It’s the last thing I’d do!
But seriously…

It’s often not so much a cry for help as “fuck this, I’ve had enough”
As stresses climb on to us it can become quite hard to shrug them off, two or three major events happen all at once, on top of the day to day things like work/school etc and it suddenly never feels like you’re going to make it out.

For me, this situation got me very close to going out for that one last ride.
Some time on a couch and some nasty chemical chill pills helped to keep me from wrapping myself round a tree at 250+kph.
I needed to have someone get my thoughts in order for me as I was in no state to.
Just massively overwhelmed with some pretty nasty events.

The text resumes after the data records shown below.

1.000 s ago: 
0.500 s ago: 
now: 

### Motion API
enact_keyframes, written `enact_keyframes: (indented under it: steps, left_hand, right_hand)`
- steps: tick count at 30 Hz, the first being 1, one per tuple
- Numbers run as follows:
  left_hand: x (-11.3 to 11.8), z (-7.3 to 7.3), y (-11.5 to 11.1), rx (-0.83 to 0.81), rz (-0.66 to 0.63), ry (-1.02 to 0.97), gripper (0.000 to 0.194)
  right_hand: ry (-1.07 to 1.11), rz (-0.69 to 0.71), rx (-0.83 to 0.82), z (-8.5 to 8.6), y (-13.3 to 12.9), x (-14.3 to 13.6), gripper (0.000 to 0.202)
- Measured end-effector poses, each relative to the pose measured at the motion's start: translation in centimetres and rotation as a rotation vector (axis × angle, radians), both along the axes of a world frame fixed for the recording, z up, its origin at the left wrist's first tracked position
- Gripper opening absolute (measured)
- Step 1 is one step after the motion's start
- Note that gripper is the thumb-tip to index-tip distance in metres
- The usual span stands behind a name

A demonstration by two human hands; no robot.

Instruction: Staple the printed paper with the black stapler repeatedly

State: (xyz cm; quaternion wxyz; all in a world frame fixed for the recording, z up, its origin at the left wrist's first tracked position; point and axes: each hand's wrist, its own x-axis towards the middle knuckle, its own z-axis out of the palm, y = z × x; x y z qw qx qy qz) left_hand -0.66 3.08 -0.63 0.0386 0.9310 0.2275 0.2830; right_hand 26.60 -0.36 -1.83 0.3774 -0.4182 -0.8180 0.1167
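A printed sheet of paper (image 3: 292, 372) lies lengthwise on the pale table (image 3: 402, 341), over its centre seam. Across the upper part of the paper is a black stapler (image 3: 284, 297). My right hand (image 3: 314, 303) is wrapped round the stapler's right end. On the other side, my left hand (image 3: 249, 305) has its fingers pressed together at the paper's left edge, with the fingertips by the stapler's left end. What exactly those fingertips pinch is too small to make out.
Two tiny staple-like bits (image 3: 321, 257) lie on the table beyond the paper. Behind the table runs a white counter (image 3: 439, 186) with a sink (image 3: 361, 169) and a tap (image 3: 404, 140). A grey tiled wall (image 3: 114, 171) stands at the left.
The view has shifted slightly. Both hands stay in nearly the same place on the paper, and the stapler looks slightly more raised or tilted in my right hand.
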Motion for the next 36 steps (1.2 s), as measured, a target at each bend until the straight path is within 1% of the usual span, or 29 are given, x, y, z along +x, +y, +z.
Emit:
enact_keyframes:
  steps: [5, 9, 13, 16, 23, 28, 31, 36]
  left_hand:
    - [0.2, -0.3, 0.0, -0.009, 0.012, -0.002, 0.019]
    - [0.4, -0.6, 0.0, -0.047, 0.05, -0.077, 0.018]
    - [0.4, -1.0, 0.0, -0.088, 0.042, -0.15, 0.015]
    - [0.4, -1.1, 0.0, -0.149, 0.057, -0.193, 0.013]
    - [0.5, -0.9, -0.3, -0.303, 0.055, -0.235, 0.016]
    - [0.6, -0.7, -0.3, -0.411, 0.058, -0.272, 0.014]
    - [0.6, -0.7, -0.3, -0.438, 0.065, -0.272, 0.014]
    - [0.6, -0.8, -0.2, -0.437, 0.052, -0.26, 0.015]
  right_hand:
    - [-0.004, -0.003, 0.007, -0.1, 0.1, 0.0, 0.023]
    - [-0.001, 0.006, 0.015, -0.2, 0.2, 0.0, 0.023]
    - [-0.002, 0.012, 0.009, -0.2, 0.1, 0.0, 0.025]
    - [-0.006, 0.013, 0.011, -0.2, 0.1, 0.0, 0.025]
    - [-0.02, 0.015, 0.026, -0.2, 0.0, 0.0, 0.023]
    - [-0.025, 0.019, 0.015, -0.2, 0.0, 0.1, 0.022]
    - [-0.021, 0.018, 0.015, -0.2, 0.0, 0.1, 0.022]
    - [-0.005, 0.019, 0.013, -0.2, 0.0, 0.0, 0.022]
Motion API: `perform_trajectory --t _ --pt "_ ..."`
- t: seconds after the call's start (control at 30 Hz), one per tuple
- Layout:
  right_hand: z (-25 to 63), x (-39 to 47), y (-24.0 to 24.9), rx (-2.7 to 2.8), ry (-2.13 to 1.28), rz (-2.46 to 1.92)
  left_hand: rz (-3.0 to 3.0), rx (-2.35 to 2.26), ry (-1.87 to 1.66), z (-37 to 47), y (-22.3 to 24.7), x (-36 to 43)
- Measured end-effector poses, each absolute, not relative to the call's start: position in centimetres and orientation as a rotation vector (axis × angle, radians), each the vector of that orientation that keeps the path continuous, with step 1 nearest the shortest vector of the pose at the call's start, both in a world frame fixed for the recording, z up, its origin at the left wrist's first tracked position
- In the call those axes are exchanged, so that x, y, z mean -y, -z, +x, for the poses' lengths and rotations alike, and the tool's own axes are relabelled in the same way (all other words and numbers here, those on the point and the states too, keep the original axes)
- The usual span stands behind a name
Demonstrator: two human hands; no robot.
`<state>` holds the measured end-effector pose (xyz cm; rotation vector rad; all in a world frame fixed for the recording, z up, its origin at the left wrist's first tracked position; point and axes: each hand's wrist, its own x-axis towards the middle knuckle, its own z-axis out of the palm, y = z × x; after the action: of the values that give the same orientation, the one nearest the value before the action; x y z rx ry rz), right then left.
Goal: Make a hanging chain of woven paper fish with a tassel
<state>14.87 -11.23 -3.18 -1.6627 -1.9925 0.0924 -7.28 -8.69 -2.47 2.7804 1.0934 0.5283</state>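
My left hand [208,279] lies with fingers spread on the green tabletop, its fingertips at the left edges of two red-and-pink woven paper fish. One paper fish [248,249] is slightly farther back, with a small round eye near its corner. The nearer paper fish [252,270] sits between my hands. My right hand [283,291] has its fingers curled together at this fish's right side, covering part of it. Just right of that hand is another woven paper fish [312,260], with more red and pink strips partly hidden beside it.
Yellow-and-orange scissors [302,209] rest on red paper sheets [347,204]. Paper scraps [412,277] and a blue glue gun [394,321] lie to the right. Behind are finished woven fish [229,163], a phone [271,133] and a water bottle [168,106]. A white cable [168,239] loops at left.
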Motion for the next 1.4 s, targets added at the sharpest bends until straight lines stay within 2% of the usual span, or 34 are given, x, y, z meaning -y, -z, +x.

Or it could be a slow process of not being happy at work or school and that will bleed into your home life and make you unhappy there as well and before long you lose interest in the little things you used to take pleasure in.
One morning you wake up and you hate your job, your home, you never see any of your friends because your depression will kill of any motivation for you to even ring them.
This pattern can lead into feelings of abandonment and resentment.

It’s a nasty whirlpool to get caught in.
Anti depressants often help, but get counselling as well or you will never be rid of it.
As hard as it is, ask for help.

If even just too see how bad it’ll get, hang in there out of morbid curiosity.
Or just walk out the door and start again somewhere new.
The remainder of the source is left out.